We have seen several glimpses of auroras in the last couple of weeks after some massive explosions on the Sun sent a solar storm hurtling towards the Earth. When the solar storm hit the Earth's atmosphere, it sparked a geomagnetic storm that in turn created this awesome and rare aurora. It was of such brilliant hues that it left the internet stunned. The 'aurora explosion' video has now gone viral. A user named Vincent Ledvina shared a video on Instagram a couple of days ago which shows a glorious view of an aurora explosion in Alaska, the United States. "Aurora explosion in Alaska! Can't wait to go back," he said in the aurora video. Ledvina is known for sharing space weather and green skies videos on a regular basis.

He exclaimed, "This is what I mean when I say the aurora can "explode". After a countdown starting from three, the video shows an explosion of the aurora filling the sky full of green hues. The reflection of the green light everywhere can be seen making the view even more magnificent.

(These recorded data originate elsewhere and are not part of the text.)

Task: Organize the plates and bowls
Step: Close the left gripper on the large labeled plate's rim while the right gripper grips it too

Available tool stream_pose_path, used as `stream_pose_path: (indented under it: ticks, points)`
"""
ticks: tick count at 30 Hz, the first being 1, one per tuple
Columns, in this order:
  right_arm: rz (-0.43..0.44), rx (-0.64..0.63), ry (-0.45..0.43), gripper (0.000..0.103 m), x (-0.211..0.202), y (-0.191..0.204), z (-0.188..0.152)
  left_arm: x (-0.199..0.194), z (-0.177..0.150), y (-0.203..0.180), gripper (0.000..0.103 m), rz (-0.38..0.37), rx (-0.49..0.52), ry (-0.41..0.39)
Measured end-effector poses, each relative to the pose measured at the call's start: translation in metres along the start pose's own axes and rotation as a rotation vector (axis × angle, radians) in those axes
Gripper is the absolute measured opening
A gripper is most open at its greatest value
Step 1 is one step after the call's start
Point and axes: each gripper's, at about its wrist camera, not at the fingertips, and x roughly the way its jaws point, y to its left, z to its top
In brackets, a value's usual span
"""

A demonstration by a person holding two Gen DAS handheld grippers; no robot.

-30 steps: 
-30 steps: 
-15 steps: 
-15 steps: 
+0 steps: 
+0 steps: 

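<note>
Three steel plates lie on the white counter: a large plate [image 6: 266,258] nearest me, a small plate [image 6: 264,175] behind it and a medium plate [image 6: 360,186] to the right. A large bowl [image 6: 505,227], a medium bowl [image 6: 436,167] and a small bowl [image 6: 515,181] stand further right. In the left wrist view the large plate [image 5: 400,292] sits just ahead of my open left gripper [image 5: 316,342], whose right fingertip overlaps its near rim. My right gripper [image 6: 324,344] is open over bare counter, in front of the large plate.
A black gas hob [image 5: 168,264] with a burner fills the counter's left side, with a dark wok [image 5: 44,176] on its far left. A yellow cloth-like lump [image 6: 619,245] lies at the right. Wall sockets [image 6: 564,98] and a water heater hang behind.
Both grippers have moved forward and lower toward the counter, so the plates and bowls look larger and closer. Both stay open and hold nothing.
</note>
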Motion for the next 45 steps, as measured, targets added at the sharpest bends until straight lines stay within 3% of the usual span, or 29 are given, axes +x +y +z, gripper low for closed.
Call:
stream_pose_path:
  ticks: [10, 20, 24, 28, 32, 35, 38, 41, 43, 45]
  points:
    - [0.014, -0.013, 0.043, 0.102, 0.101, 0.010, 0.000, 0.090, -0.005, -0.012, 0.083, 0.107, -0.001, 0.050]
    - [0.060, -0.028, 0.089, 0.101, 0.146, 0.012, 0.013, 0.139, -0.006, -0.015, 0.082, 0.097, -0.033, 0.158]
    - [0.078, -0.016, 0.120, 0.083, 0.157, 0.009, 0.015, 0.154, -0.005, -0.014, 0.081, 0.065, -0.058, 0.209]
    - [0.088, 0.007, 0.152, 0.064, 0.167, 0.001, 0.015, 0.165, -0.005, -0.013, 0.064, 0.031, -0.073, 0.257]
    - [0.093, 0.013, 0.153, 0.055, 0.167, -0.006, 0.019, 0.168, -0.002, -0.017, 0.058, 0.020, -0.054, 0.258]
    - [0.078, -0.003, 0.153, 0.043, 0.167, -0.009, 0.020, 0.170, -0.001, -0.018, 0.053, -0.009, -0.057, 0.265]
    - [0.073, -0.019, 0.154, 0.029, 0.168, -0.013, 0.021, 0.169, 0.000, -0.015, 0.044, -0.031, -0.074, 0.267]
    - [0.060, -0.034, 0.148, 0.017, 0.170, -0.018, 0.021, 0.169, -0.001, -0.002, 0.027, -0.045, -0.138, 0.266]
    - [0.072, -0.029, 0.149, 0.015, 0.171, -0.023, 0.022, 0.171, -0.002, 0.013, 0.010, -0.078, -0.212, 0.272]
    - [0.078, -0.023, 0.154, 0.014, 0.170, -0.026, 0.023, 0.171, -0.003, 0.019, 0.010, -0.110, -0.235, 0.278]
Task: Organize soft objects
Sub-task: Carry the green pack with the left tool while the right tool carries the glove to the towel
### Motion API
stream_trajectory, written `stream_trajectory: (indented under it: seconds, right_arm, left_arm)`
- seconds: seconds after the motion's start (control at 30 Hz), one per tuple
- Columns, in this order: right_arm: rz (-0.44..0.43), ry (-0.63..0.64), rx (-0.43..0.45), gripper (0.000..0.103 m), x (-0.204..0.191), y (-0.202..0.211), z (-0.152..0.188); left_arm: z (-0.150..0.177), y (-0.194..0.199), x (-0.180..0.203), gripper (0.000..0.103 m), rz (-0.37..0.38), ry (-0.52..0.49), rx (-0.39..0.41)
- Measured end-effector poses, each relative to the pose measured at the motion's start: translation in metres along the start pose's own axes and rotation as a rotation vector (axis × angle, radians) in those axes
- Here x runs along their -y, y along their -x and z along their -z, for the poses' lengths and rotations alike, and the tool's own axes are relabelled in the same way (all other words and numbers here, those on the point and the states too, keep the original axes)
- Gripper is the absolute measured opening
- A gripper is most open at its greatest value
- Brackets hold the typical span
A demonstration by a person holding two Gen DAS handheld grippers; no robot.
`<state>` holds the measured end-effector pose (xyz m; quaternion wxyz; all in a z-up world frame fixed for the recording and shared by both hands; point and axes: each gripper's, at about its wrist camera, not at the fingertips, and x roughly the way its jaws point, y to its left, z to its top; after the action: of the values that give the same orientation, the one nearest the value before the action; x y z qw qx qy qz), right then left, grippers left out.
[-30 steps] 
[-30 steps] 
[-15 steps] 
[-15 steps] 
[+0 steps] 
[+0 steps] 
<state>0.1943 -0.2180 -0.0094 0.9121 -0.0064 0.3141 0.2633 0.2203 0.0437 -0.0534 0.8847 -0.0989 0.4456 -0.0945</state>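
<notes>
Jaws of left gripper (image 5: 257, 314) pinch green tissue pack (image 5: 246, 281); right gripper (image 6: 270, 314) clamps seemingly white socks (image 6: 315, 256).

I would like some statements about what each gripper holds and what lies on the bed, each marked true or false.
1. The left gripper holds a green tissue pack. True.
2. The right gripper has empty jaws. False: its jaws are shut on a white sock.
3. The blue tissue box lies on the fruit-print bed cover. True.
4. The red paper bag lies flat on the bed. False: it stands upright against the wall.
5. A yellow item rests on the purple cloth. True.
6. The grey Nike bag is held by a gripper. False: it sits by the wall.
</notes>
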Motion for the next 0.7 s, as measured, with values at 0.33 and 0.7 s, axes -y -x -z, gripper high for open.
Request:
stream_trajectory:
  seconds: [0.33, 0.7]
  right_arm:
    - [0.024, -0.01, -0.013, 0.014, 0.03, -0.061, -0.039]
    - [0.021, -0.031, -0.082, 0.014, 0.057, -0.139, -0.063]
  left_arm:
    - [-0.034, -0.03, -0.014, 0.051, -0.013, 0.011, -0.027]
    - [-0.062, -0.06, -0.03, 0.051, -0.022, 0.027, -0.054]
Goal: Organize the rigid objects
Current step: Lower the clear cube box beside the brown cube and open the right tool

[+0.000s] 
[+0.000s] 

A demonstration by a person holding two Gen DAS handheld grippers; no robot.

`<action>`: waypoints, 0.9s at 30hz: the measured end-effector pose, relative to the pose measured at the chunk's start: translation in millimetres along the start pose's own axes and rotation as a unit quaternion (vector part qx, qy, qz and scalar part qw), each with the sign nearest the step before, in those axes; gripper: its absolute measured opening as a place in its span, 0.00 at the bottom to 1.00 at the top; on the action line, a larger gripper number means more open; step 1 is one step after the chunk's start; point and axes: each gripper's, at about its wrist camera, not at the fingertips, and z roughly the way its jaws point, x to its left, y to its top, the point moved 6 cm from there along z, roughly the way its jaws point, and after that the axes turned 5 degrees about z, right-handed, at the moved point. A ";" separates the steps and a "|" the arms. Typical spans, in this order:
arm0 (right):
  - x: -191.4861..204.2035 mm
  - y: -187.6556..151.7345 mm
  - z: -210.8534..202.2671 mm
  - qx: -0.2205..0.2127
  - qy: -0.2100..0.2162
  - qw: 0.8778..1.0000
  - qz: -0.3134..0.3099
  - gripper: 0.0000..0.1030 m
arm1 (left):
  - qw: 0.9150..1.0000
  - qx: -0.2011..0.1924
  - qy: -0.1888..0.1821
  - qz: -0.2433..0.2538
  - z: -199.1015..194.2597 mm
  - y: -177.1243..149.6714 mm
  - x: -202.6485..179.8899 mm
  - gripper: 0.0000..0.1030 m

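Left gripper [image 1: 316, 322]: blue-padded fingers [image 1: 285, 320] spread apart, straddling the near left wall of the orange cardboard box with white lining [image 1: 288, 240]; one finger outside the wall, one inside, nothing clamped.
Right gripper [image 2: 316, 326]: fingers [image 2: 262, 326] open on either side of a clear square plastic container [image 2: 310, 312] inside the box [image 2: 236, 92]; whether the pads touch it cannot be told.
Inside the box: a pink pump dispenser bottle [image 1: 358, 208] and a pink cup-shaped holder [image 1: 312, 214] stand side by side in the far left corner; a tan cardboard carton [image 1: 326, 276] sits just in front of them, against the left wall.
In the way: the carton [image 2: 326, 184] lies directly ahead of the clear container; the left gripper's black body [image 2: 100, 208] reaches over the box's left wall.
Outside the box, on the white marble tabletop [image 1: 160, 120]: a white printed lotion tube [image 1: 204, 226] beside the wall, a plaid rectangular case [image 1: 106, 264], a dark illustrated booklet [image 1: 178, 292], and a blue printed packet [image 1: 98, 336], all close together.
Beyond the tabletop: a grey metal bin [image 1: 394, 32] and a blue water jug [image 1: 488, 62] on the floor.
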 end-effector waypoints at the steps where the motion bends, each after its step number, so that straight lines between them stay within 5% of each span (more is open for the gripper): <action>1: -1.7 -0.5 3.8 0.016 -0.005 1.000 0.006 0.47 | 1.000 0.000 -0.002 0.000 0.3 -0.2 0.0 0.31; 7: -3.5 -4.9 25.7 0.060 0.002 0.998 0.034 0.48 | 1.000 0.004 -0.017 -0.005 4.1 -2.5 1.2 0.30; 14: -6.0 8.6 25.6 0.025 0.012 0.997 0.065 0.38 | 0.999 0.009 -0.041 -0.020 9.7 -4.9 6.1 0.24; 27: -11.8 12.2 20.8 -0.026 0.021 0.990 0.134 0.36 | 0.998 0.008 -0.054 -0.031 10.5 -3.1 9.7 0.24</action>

Ledvina further shared the experience via video captions which explained that the intensity of the aurora was so strong that it overexposed his camera. “It was so green to the naked eye, too. The explosion is actually called a substorm, which is where the aurora brightens for a brief period of time and extends equatorward,” he mentioned. The text further mentioned that Substorms go through three phases: expansion, breakup and recovery.

But let's come to the basics! How do these mesmerizing auroras form? And how does it exhibit different colours? Know everything here.

How do auroras form?

Auroras are basically the fascinating lights in the sky, which is the aftermath of Geomagnetic storms. NASA explains that Auroras are created when charged particles from the Sun are trapped in Earth's magnetic environment.

The collision of charged particles can hit oxygen molecules which exhibit the Green and red hues, just like in the case of the latest aurora in Alaska. While the other Blue and Purple colours are caused by nitrogen molecules colliding with charged particles.